◆ Task instructions:
Look through the entries that follow and return each line that has the string "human".

[Stored items]
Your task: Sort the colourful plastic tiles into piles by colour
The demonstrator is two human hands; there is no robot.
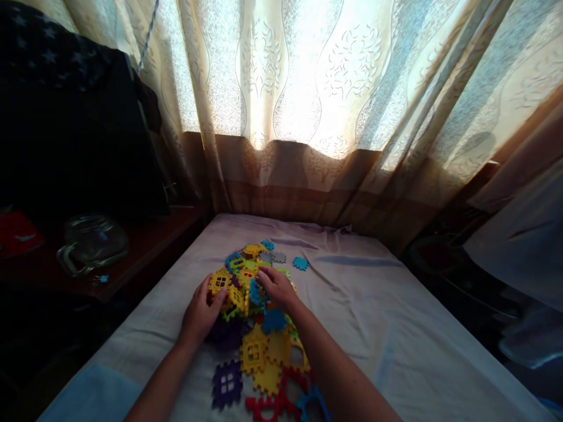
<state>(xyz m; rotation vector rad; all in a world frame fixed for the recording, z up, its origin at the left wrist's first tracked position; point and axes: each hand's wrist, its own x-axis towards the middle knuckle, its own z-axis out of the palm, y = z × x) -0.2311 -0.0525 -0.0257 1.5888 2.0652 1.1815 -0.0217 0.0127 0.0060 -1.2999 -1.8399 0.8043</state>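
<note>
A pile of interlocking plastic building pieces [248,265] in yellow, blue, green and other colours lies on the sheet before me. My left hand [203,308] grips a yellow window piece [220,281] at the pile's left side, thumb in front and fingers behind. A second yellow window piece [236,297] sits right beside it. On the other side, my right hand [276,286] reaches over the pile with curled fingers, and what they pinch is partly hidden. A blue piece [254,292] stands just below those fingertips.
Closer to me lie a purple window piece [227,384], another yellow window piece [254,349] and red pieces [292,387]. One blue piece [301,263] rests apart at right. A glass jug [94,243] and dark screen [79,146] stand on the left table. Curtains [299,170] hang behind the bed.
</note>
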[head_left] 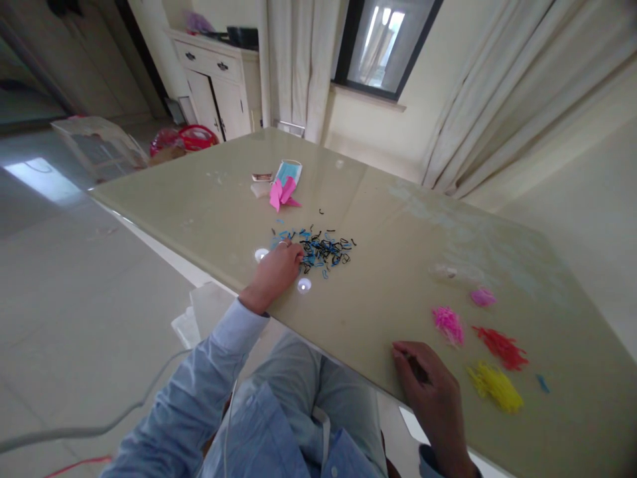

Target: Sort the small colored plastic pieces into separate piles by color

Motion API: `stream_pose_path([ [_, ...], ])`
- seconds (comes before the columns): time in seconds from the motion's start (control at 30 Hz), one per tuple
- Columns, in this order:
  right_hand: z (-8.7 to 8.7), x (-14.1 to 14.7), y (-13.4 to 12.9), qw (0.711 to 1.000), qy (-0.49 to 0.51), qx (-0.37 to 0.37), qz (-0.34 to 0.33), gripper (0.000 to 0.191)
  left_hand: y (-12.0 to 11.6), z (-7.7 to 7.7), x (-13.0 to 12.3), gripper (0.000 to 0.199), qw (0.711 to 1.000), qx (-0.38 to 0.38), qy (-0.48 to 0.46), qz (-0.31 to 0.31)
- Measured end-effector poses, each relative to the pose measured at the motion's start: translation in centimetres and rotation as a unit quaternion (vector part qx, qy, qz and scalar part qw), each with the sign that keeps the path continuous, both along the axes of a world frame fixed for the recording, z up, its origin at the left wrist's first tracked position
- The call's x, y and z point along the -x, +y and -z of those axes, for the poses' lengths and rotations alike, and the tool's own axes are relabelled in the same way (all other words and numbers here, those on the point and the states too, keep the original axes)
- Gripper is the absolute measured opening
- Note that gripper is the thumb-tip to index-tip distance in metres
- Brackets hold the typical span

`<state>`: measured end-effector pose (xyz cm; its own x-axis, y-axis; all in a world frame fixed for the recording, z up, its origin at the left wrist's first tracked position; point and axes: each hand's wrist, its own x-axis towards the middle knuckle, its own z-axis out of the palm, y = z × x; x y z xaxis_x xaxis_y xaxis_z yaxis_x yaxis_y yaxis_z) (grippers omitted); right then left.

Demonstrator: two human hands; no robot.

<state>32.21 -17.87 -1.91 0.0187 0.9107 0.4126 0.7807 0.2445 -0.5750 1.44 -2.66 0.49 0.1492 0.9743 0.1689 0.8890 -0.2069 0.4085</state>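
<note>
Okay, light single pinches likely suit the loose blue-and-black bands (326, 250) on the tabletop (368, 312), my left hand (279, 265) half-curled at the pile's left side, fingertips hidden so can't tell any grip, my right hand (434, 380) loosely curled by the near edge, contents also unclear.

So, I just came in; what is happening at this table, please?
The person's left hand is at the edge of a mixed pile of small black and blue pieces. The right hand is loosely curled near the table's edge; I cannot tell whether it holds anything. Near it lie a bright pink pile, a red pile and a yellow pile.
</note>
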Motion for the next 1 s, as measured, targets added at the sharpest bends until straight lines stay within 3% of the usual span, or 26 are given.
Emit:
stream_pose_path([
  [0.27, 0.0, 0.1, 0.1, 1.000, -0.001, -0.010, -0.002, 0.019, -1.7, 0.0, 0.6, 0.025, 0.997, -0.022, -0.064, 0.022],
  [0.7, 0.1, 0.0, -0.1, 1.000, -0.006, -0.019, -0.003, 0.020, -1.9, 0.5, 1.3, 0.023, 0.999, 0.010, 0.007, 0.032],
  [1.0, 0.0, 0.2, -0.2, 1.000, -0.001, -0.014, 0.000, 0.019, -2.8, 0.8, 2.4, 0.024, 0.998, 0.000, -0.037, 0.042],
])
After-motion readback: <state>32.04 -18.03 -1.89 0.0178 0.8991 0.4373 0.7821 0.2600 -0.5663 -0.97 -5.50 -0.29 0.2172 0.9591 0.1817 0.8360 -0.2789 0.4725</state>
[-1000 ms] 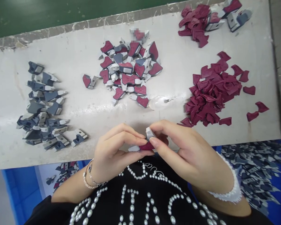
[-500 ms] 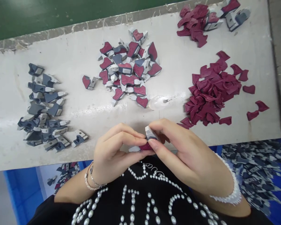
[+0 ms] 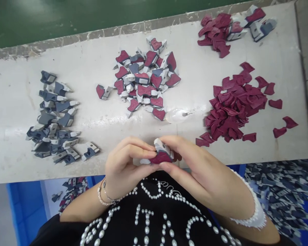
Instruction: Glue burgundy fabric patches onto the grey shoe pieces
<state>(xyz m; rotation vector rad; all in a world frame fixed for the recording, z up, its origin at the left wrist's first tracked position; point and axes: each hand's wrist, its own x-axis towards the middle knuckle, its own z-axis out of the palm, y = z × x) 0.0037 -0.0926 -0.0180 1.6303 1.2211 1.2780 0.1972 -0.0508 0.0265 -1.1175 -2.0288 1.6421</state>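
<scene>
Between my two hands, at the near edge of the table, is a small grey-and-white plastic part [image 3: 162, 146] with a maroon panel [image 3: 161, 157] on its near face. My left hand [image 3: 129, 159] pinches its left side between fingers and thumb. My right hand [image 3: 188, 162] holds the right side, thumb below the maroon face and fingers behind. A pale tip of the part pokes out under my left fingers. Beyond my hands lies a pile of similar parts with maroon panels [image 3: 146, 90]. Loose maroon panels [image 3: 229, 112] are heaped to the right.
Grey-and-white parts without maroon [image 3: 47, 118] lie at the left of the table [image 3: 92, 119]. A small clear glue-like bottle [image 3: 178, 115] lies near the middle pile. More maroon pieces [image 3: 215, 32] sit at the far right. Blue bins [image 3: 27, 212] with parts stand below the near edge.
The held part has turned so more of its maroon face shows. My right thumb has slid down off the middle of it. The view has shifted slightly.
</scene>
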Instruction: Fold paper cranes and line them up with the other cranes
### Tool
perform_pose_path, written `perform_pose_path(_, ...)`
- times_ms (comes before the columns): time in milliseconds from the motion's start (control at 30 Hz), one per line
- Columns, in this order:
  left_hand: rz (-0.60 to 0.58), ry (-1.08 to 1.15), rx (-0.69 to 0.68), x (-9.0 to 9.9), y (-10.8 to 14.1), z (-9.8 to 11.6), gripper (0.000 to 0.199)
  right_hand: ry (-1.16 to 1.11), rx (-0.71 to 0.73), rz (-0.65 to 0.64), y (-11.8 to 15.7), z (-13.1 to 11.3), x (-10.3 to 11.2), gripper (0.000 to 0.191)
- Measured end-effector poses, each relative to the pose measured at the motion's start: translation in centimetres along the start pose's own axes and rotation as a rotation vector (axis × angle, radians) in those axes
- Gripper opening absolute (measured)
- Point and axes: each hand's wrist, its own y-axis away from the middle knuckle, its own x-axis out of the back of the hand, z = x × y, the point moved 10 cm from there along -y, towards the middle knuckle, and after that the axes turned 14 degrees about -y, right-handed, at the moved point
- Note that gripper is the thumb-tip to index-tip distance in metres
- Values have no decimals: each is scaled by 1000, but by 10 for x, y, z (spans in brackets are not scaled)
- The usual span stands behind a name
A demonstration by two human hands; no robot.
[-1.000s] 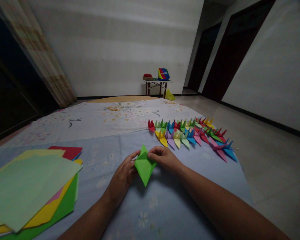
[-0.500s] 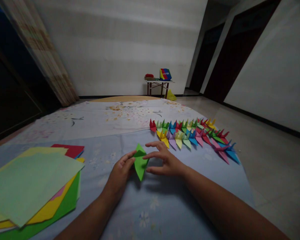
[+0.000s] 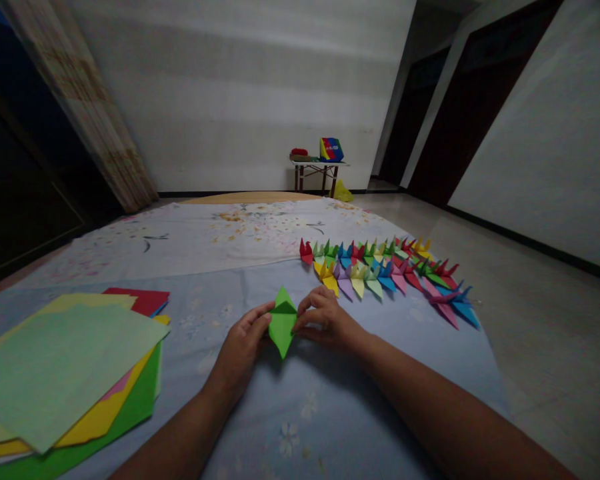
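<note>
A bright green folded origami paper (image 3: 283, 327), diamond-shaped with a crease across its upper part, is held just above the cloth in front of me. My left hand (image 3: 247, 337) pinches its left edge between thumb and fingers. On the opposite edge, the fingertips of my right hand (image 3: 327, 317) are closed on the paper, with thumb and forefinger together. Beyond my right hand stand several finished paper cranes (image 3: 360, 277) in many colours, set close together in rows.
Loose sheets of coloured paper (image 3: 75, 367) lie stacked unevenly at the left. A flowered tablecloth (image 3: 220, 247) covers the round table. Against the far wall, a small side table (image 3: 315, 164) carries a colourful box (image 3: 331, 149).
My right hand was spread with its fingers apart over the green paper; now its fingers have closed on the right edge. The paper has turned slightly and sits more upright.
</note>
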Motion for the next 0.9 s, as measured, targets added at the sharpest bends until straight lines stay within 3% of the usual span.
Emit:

◆ Written response:
The demonstrator is two human hands; there is no robot.
Demonstrator: two human hands; no robot.
A demonstration by two human hands; no robot.

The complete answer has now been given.